Other quick hits have me musing about the economy. The news is days old that the U.S. economy lost 92,000 jobs in February. January and December’s numbers were revised downward. January had net growth but lost some of that, while December, which had shown job growth, now showed a contraction of 17,000 jobs.

It doesn’t help that 2025 was the worst year for jobs growth since 2020. Trump was in the White House back in 2020, too. KIn fact, the U.S. had negative jobs ‘growth’ for the first time since 2010. Interestingly, 2025’s job growth total was well below President Biden’s economy, which added over 2,000,000 new jobs in 2024.

Prices continue high and are expected to rise more with the Trump Iran war as gas and oil prices go up. With uncertainty about Trump’s goals and how long the war will last, fears of stockpiling gas and oil might push prices up, as has happened in the past.

This is all ‘older news’ but I bring it up because it shows the continual haphazard way that Trump functions and its deleterious impacts. Many of us who aren’t drinking Trump’s magic potions and don’t agree with Project 2025’s plans and intentions aren’t surprised. We saw the effects that tariffs would have, and we understand the history of mid-east wars on gas and oil prices. We also understood what would happen when Trump broke trade agreements, and nullified or withdraw from alliances.

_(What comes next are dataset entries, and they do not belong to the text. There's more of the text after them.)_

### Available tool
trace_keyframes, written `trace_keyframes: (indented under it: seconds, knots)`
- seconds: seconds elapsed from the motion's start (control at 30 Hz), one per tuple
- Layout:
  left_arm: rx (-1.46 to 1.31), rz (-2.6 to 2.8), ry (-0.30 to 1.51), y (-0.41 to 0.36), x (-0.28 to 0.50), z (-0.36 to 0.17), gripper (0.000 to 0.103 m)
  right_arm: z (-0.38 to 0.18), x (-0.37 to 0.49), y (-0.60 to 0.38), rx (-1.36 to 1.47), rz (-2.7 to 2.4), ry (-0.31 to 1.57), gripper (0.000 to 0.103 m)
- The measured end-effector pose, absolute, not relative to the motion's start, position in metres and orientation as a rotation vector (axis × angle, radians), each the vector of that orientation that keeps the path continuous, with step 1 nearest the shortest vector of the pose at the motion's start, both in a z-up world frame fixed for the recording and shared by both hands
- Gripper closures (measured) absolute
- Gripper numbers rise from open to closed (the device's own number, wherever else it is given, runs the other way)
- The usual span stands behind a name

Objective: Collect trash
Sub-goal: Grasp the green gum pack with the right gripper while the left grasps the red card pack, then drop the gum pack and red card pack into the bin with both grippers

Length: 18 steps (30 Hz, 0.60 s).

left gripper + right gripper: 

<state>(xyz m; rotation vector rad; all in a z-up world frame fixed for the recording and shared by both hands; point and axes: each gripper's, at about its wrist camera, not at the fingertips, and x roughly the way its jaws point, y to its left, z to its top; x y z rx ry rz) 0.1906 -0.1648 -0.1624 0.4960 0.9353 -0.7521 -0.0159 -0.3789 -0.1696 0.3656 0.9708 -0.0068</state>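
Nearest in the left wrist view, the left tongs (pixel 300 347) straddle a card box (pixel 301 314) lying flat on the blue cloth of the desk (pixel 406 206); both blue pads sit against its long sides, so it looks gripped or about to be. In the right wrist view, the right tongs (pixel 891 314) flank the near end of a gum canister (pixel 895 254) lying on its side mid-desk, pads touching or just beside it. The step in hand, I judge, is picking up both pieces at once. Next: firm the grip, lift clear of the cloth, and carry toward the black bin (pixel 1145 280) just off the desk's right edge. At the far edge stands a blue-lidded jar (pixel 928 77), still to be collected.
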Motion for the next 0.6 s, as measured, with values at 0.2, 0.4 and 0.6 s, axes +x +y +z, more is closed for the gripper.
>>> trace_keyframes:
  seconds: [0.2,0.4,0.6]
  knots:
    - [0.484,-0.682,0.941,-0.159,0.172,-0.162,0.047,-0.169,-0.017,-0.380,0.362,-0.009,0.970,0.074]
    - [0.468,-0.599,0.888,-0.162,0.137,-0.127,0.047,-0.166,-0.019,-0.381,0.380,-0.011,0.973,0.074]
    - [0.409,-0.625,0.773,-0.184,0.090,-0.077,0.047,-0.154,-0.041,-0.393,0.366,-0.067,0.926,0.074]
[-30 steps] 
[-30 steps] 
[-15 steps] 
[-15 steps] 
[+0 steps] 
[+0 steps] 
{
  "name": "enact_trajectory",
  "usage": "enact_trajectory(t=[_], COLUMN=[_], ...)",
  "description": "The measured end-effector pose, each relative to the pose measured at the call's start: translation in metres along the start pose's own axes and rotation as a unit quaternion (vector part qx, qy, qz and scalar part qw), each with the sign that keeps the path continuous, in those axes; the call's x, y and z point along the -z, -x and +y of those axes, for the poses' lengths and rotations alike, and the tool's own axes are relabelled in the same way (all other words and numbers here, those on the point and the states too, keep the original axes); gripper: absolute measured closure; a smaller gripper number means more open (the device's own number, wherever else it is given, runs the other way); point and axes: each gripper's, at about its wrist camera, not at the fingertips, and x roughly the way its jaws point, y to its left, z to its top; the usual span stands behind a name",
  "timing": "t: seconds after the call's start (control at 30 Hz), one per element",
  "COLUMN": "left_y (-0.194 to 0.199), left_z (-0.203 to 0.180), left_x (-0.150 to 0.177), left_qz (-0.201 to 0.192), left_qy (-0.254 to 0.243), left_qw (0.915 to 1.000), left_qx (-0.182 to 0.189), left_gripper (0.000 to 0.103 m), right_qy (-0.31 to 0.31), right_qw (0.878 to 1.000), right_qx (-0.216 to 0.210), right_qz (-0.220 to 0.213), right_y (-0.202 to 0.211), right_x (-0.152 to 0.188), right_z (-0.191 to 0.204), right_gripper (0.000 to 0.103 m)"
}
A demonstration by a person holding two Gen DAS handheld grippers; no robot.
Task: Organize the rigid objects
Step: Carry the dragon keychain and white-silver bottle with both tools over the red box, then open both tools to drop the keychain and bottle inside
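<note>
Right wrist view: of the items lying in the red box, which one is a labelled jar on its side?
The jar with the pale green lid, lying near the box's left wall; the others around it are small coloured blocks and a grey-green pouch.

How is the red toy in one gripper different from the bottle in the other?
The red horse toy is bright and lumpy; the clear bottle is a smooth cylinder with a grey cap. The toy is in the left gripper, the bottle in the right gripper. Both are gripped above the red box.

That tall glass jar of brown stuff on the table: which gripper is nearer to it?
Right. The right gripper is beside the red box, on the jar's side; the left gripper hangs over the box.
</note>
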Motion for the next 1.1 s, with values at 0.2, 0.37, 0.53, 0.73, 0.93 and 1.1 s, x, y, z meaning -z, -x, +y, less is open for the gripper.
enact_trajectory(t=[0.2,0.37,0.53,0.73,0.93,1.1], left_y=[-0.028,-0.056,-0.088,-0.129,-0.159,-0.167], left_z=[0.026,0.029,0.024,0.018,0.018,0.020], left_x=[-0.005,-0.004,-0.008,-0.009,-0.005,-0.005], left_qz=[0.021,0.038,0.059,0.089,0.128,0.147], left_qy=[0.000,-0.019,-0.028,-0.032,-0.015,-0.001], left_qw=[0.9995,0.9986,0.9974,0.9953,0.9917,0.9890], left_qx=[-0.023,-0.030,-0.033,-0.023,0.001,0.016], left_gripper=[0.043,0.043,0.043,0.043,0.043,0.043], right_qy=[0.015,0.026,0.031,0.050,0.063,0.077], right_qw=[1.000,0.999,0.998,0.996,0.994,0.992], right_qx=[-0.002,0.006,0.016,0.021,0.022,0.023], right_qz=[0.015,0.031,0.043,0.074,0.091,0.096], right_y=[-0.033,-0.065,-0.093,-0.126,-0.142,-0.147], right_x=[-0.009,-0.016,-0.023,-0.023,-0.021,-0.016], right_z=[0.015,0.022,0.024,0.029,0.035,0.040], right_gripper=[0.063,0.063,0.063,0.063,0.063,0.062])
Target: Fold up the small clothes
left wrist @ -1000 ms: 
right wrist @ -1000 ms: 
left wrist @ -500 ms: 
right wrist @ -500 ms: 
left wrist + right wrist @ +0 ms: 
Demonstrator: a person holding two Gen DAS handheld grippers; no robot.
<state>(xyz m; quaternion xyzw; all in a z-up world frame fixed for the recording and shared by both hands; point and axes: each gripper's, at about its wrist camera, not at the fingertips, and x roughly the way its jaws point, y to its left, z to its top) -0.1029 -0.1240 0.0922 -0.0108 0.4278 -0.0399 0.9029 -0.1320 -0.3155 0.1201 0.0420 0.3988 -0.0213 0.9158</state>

We also knew that when he claimed to be the peace president and that there would be no new wars, war and military action was inevitable. Trump is a liar and wanted to use the military in his first term but was restrained by seasoned individuals. With those people gone, Trump rushes to war as a salve and distraction against falling approval ratings, a terrible economy, and the Epstein files.

Note, too, that Trump crows about this showing how strong we are. However, true military experts have noted that the United States is running through its inventory of high-tech precision weapons. These are expensive and take time to make. As we’re not on a ‘war footing’, manufacturing has not ramped up to support the current demand levels. That increases our nation’s vulnerability and reduces our safety and security.

In the last quick bit, note that the growing costs of these military costs won’t do anything to help our budget deficit. It’s growing; we’re now projected to pay more in interest than we pay for defense. Staggering.

And again, many of us outside of Trump and the MAGA world saw this coming. They didn’t because they live in a make-believe existence — to our detriment.

Today’s music selection by The Neurons is “Young Lust” by Pink Floyd. Released in 1979 from The Wall album, the song is residing in my morning mental music stream because I got the words wrong when I first heard it.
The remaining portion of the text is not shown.